EXERCISE DETAILS → Among the entries, find each line that includes the string "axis" and list it.

TASK INPUT →
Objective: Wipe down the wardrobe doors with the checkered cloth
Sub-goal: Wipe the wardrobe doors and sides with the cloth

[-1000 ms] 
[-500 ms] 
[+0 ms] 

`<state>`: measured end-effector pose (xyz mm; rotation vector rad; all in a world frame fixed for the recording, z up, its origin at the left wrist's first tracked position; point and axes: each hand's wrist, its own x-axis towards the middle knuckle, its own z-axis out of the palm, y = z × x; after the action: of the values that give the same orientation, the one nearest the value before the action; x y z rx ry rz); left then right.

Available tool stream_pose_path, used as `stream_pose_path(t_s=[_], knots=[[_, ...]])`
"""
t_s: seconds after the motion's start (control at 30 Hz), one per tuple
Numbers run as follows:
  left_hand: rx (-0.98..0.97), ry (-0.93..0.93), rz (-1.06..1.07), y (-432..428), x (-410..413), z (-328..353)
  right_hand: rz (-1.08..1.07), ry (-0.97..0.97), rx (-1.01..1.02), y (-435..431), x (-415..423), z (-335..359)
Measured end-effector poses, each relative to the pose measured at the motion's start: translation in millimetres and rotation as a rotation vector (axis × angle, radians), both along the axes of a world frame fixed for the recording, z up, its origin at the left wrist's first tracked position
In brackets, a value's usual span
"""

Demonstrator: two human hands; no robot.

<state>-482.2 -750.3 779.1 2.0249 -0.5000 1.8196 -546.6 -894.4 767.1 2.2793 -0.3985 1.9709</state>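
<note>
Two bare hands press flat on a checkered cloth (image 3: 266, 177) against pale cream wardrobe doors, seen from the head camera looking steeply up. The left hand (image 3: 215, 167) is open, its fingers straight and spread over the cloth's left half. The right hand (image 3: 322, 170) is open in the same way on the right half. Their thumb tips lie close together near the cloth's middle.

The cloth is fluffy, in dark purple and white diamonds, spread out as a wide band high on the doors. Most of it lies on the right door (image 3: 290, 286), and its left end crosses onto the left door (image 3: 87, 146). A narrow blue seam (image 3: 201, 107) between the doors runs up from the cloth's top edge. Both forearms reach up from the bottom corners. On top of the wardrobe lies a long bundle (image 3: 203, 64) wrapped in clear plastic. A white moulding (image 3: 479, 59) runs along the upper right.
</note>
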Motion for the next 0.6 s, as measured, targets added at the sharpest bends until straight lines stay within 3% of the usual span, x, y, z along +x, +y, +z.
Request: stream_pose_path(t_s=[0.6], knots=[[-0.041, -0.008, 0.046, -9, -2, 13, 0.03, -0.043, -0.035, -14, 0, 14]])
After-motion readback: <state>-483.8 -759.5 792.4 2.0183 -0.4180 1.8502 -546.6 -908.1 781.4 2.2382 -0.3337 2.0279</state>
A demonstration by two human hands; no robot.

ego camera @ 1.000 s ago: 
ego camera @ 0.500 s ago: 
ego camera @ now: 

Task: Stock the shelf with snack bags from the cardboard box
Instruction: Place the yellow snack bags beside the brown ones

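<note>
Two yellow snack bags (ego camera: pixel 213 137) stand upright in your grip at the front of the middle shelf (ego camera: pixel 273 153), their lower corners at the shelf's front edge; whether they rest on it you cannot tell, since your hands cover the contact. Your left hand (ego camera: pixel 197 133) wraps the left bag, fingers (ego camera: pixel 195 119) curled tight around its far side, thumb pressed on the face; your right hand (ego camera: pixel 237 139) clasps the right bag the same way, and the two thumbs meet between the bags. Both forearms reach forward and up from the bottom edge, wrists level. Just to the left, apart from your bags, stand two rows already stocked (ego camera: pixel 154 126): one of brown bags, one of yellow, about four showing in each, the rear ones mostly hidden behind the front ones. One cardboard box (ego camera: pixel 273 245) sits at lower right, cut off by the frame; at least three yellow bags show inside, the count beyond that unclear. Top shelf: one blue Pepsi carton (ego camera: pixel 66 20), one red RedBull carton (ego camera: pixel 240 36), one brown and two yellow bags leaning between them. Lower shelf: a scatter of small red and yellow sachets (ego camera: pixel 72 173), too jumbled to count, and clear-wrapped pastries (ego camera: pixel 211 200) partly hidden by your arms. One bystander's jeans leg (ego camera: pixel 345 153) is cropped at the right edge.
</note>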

SOLVED PROBLEM →
`<state>`: measured end-effector pose (xyz mm; rotation vector rad; all in a world frame fixed for the recording, z up, its origin at the left wrist's first tracked position; point and axes: each hand's wrist, its own x-axis towards the middle knuckle, its own z-axis out of the palm, y = z × x; after the action: of the values that give the same orientation, the one nearest the value before the action; x y z rx ry rz); left then right.
Measured end-effector poses, each relative to the pose measured at the motion's start: translation in millimetres and rotation as a rotation vector (axis × angle, radians), both along the axes of a world frame fixed for the recording, z up, its origin at the left wrist's first tracked position

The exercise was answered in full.